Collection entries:
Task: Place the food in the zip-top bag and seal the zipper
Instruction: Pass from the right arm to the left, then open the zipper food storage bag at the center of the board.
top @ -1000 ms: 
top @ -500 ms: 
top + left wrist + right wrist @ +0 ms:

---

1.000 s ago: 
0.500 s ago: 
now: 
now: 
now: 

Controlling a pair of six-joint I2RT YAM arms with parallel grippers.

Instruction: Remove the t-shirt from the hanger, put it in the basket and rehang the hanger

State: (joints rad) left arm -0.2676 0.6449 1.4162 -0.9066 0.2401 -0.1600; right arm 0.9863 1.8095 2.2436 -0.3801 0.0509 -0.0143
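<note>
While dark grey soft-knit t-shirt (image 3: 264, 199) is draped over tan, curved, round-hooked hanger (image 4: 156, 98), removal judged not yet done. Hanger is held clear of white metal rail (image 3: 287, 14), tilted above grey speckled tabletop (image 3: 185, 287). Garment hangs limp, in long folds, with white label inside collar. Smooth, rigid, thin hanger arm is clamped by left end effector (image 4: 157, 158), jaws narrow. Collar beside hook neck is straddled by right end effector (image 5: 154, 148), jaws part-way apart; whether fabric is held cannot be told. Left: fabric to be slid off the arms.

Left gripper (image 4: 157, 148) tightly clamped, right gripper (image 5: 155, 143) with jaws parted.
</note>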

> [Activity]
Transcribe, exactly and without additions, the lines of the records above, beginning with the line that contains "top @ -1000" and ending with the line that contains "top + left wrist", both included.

> [Answer box]
top @ -1000 ms: 
top @ -500 ms: 
top + left wrist + right wrist @ +0 ms:

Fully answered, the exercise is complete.